HBO Films’ latest production “Fahrenheit 451” starring Michael B Jordan and Michael Shannon os about to make its debut on the world stage, screening on May 20 on HBO at 7am, with a same day primetime encore at 8pm. The film will also be streaming on HBO GO via AIS Play and AIS Playbox.

 Directed by Ramin Bahrani from a screenplay by Ramin Bahrani & Amir Naderi, the drama is based on Ray Bradbury’s dystopian novel of the same name, depicting an alternate tomorrow in which media are an opiate, facts and history are rewritten, and “firemen” burn books.

Jordan portrays Montag, a young fireman who begins to question his beliefs and turns against his friend and mentor, Captain Beatty, played by Shannon. Sofia Boutella stars as Clarisse, an informant who becomes newly politicised through her interactions with Montag.

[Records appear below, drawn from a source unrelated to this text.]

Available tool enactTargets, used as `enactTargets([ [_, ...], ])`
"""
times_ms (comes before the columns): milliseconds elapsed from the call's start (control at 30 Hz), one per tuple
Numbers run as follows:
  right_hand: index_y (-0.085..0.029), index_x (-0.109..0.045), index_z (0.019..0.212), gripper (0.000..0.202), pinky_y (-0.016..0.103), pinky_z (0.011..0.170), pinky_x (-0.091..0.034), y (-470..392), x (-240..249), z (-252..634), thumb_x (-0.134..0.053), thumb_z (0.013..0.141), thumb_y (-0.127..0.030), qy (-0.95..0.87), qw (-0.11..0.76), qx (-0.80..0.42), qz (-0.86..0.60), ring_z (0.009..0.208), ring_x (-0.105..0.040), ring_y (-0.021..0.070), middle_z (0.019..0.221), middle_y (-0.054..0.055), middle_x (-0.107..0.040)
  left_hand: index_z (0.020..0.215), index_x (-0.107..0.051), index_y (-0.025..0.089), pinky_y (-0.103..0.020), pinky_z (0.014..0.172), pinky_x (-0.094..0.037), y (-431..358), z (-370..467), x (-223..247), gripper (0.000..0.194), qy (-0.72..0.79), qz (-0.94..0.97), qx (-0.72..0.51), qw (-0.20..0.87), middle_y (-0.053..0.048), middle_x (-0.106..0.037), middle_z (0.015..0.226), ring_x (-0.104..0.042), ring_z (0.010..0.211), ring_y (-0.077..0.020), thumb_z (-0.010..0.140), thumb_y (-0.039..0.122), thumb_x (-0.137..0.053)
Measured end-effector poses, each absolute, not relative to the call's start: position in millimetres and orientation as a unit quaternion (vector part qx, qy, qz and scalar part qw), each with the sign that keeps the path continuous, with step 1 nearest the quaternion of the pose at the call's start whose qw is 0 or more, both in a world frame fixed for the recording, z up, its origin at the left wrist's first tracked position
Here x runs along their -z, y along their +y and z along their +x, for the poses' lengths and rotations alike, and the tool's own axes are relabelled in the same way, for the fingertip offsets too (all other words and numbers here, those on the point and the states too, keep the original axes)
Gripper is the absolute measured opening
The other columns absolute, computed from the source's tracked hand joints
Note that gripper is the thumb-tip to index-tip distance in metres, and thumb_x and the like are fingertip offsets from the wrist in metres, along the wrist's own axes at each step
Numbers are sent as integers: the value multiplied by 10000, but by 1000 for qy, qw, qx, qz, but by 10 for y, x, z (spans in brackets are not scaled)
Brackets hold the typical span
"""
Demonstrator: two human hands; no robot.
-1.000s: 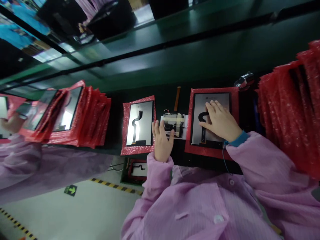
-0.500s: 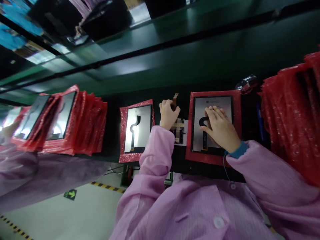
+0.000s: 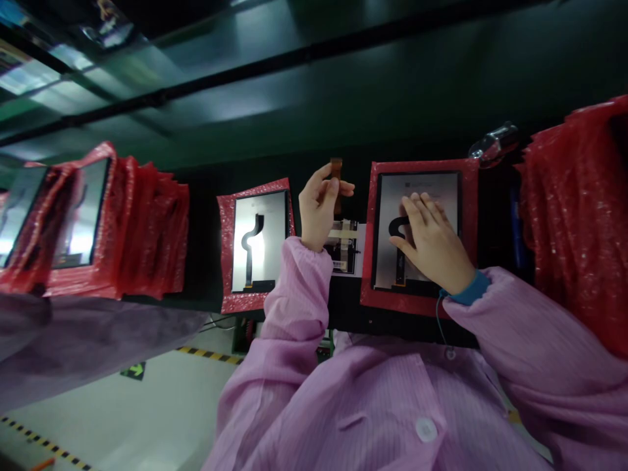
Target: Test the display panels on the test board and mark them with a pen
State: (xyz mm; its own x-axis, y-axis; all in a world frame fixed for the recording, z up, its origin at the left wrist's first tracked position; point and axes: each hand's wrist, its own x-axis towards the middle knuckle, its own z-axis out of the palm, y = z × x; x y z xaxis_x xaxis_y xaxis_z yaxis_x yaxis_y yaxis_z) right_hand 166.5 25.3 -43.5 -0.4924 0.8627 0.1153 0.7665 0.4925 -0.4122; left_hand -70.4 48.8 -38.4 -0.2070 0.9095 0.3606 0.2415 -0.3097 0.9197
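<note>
Left hand (image 3: pixel 318 206): closing narrowly, thumb and fingertips pinching a brown strip, the other fingers curling loosely.
Brown strip (image 3: pixel 336 169): sticking up out of that pinch, between the two screens and near the far end of the taped part.
Right hand (image 3: pixel 434 245): lying flat on the right screen, thumb spreading wide from the fingers, gripping nothing that I can see.
Blue band (image 3: pixel 471 289): circling the right wrist, a thin cord hanging from it.
Right screen (image 3: pixel 417 186): resting under that palm on a red sheet (image 3: pixel 369 265), its black ribbon (image 3: pixel 396 226) curving out beside the thumb.
Taped part (image 3: pixel 346 252): sitting on white backing between the screens, the left forearm partly covering it.
Left screen (image 3: pixel 269 252): lying on red wrap (image 3: pixel 226 261), shining with a bright reflection beside a bent black ribbon (image 3: pixel 248 261).
Red packets: standing in a bunch at far left (image 3: pixel 152 235), screens leaning against them, and in a tall pile at far right (image 3: pixel 579 216).
Clear object (image 3: pixel 495 144): lying past the right screen's far corner.
Counter (image 3: pixel 203 229): carrying all this, dark-topped.
Neighbour's sleeve (image 3: pixel 98 340): reaching across at left, above a floor (image 3: pixel 147 418) showing striped tape (image 3: pixel 210 354).
</note>
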Motion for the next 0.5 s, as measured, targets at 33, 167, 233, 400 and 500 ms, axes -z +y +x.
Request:
enactTargets([
  [33,-20,-382,1532,737,589,1262,-284,248,433,1663,-667,926,-325,-851,156,-152,-479,1520,-321,400,1580,263,-392,1121,-659,236,-311,810,-592,469,-695,366,332,507,561,-589,286,-12,-765,893,-748,811,-148,976,528,-594],
  [167,-20,-387,1522,720,604,1256,-283,240,434,1655,-656,923,-317,-851,169,-143,-475,1506,-345,402,1560,263,-418,896,-668,212,-292,790,-596,417,-648,293,363,506,554,-600,277,-15,-757,861,-746,809,-138,979,551,-568],
  [233,-23,-396,1513,727,615,1252,-282,236,437,1647,-656,921,-355,-851,180,-145,-472,1498,-350,411,1546,264,-431,855,-660,207,-275,736,-590,406,-631,273,380,507,548,-606,274,-8,-745,804,-733,746,-126,977,556,-567],
  [400,-90,-464,1454,652,597,1207,-361,201,400,1630,-655,902,-381,-822,242,-229,-461,1420,-417,384,1430,197,-542,995,-696,215,-249,646,-569,376,-619,250,319,489,551,-601,309,0,-748,781,-720,675,-116,961,523,-621],
  [500,-186,-469,1432,627,566,1153,-434,167,358,1629,-676,869,-367,-774,294,-339,-446,1322,-505,322,1371,142,-570,913,-693,199,-247,682,-570,338,-621,230,311,492,565,-579,322,-7,-737,755,-715,689,-114,967,498,-624],
])
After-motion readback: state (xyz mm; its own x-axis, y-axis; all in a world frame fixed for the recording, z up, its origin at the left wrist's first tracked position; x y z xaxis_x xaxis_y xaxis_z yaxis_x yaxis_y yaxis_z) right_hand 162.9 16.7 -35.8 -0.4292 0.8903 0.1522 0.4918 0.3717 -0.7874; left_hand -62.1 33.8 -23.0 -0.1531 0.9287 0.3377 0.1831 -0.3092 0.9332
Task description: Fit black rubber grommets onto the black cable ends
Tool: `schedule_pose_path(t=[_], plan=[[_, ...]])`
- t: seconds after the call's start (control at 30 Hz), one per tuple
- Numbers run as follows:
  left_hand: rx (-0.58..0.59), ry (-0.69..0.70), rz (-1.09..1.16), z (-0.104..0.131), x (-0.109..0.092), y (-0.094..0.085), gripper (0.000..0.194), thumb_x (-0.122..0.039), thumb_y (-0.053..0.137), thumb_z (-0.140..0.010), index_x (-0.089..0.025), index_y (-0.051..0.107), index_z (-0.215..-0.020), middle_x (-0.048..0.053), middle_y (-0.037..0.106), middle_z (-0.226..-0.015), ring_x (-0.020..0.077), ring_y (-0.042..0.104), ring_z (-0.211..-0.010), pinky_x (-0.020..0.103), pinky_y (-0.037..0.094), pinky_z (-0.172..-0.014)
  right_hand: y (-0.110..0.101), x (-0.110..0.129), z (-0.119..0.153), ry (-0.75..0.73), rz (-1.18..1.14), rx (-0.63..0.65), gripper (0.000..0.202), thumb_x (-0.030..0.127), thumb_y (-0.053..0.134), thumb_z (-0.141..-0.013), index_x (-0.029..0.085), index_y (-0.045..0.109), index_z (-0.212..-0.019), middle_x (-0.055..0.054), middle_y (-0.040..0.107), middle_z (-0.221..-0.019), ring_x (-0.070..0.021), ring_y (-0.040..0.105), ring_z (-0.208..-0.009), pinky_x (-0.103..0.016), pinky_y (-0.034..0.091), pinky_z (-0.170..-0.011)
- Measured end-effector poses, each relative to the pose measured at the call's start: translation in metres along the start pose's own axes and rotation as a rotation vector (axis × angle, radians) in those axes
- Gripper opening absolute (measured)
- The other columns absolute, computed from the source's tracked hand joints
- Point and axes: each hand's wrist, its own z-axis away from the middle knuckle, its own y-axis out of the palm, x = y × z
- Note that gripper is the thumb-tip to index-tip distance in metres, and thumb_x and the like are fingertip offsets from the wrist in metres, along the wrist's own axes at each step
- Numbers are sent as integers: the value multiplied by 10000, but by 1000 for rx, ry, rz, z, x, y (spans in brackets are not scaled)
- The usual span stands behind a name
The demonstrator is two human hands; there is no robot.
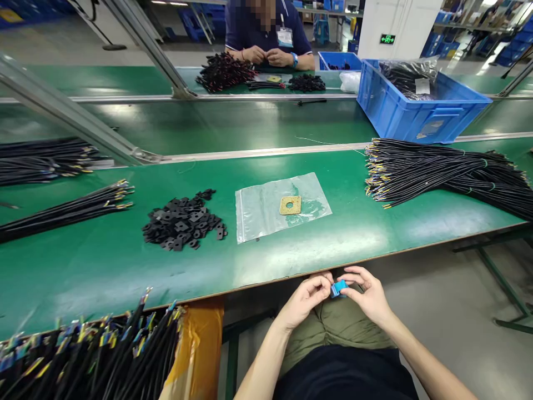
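Just in front of the bench edge and above my lap, a small blue piece (339,288) is between my two hands; its exact kind is too small to make out. My left hand (307,300) pinches it at its left side, the fingertips closed together. From the right, the thumb and bent fingers of my right hand (370,295) close on the same piece. Beyond them on the green bench lies a clear zip bag (258,211) with a yellow square sponge (290,205) with a hole on top. Left of the bag is a pile of small black flat parts (181,221).
Black cable bundles with stripped coloured ends (437,172) lie at right, more cables (70,208) at left. A box (204,344) of upright cables stands front left. Behind are a blue crate (425,114), a slanted metal post (141,44) and a co-worker (268,33) at the opposite bench.
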Motion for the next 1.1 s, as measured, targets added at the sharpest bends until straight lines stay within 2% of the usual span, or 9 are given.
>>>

“I have always loved Ray Bradbury’s prophetic novel,” says Bahrani. “The concept is so provocative. Three years ago, I started to think about it again, because the world was frighteningly catching up to what he had envisioned. Bradbury said that we demanded, we elected, for the world to become this way. That’s different than having a totalitarian government take over. I found that to be true, because we have willingly given up our knowledge, identity, books, history, dreams, culture – everything – to tech companies, big business and politicians.”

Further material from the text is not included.